È di moda chiamarla “razionalizzazione”. Si cita il caso di corsi di laurea stravaganti, come quello, ormai famoso, attivato presso la facoltà di Veterinaria dell’università di Bari ed intitolato “Scienze dell’allevamento, igiene e benessere del cane e del gatto”. Oppure, per restare in tema, il mirino è puntato sui corsi di laurea da sopprimere perché frequentati solo da quattro gatti. Ma così non è. Anzi, in molti casi, è vero il contrario: sono a rischio corsi di laurea con numerosissimi iscritti. Vi spieghiamo perché.
La cosiddetta razionalizzazione avviata in tutti gli atenei, e orgogliosamente sbandierata dai “virtuosi” Rettori, c’entra relativamente poco coi tagli della Gelmini. Essa è solo l’antipasto in vista dell’applicazione del decreto ministeriale n.270, varato dalla Moratti nel 2004 e attuato sia da Mussi che dall’attuale governo, che prevede alcuni “requisiti minimi” per la convalida dei corsi di laurea. Serve un certo numero di professori di ruolo per ogni corso, e dal numero dei docenti strutturati dipenderà il tetto massimo d’iscritti. Ciò vuol dire che sarà impossibile continuare a tenere aperti corsi di laurea che attirano numerosissimi iscritti affidandosi unicamente ai famosi “docenti a contratto”, ovvero giovani ricercatori in formazione o professionisti esterni pagati in maniera quasi simbolica.
Se veniamo all’università di Catania, la maggior parte delle facoltà ha deciso di rinviare al 2010-2011 l’applicazione dei “requisiti minimi”. La limitata soppressione di corsi di laurea prevista per il prossimo anno accademico (sette corsi in meno a Scienze, Economia e Scienze della Formazione) è perciò soltanto il preludio di quanto avverrà a partire dal 2010-2011. Ed è soprattutto il preludio del numero programmato che dovrà essere applicato a tutte le facoltà.
Il “dietologo” prof. Giuseppe Cozzo, ex preside di Ingegneria e delegato del Rettore alla Didattica, sdrammatizza: “… abbiamo toccato con mano esempi di corsi che vanno tagliati e interverremo. Nulla di drastico, ma una cura avviata per sentirsi meglio”. Disgraziatamente non sarà così per alcuni settori umanistici, ad esempio per i due corsi della classe di laurea in scienze della comunicazione attivi presso le facoltà di Lettere e di Lingue che hanno attirato migliaia di iscritti.

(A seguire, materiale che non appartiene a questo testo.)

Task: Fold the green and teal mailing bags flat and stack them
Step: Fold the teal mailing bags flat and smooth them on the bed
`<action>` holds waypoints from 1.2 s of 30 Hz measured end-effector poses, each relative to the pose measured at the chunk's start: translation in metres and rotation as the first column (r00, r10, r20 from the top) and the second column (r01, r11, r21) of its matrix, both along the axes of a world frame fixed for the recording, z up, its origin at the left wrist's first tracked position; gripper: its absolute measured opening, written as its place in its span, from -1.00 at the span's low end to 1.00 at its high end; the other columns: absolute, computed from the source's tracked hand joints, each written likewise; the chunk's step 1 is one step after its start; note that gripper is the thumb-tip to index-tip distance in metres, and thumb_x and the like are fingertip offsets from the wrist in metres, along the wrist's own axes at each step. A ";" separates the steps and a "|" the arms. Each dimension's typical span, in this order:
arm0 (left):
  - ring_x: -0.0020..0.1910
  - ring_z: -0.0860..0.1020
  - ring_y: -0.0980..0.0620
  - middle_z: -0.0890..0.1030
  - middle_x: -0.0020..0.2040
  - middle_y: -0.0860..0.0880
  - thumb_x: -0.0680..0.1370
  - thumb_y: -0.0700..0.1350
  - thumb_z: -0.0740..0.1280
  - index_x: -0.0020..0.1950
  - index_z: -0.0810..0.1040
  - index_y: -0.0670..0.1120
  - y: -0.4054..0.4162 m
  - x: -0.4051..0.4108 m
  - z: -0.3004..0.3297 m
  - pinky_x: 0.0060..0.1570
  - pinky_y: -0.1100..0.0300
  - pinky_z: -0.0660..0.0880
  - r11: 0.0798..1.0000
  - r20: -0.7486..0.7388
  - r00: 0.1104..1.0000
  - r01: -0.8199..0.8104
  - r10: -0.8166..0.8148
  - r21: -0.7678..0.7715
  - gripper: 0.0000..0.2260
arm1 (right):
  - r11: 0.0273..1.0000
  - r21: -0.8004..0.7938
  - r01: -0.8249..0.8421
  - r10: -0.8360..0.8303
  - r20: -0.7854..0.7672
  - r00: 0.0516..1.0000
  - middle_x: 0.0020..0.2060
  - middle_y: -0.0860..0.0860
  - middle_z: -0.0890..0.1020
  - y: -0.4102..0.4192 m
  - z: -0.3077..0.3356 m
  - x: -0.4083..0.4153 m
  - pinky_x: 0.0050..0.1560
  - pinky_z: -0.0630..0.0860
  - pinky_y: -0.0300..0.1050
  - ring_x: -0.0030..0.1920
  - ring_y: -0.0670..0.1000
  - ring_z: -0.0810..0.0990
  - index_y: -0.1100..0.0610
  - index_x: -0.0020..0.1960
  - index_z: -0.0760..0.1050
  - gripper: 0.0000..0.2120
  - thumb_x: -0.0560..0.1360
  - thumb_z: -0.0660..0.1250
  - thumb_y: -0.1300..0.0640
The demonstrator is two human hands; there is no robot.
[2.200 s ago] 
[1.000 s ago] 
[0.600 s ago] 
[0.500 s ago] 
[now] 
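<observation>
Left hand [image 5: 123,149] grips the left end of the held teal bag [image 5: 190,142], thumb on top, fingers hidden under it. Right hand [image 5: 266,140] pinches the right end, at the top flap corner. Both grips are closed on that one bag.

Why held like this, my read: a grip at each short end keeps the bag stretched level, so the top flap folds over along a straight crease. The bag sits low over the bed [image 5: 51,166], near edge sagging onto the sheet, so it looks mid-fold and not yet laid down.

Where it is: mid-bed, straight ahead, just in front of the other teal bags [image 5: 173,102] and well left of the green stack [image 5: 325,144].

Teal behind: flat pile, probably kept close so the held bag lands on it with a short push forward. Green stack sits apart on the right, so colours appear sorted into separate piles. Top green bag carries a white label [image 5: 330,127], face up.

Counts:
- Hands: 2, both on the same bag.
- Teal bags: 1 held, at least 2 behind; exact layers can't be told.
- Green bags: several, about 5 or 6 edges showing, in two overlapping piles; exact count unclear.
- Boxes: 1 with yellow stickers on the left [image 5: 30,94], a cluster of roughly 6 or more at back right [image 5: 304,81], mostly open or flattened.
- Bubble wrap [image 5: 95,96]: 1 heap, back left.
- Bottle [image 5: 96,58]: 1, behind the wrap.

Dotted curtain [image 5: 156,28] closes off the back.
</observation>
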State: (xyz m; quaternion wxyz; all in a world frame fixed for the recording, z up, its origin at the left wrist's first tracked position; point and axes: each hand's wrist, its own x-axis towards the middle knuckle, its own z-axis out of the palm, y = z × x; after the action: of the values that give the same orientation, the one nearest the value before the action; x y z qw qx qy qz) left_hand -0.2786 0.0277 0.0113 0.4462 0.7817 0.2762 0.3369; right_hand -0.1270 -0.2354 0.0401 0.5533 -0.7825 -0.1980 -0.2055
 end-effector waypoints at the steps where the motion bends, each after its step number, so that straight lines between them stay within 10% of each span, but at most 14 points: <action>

Qui, in assenza di docenti di ruolo dei settori disciplinari portanti, la cura dimagrante rischia d’essere drastica. E può darsi che il paziente stramazzi a terra.
Ci sono quattro argomenti sui quali la commissione paritetica per la didattica sembra in difficoltà per bilanciare la dieta. Il primo è quello della collaborazione interfacoltà, per ottimizzare le risorse e sopprimere il fenomeno delle facoltà che si sono fatte concorrenza a colpi di corsi di laurea doppione. Fino a che punto il prof. Cozzo riuscirà a convincere i Presidi a collaborare, ponendo in primo piano la qualità dell’offerta didattica e non i pretesi “interessi” di facoltà?
Il secondo argomento cruciale è lo squilibrio tra lauree triennali di primo livello e lauree specialistiche biennali. Molti studenti fuggono via da Catania dopo la triennale. Come mai? Ma basterebbe osservare il paradosso per cui esistono 85 lauree “di base” e soltanto 58 specialistiche. Non dovrebbe essere il contrario?
Il terzo argomento è il ridimensionamento dei corsi di laurea doppione nelle sedi decentrate. Basti l’esempio di medicina e giurisprudenza a Ragusa, fotocopie dei corsi tenuti a Catania.
Quarto ed ultimo è il fallimento generalizzato del 3+2. Facoltà come Giurisprudenza e Ingegneria stanno correndo ai ripari riattivando la laurea quinquennale a ciclo unico. Nelle altre si fa finta di niente.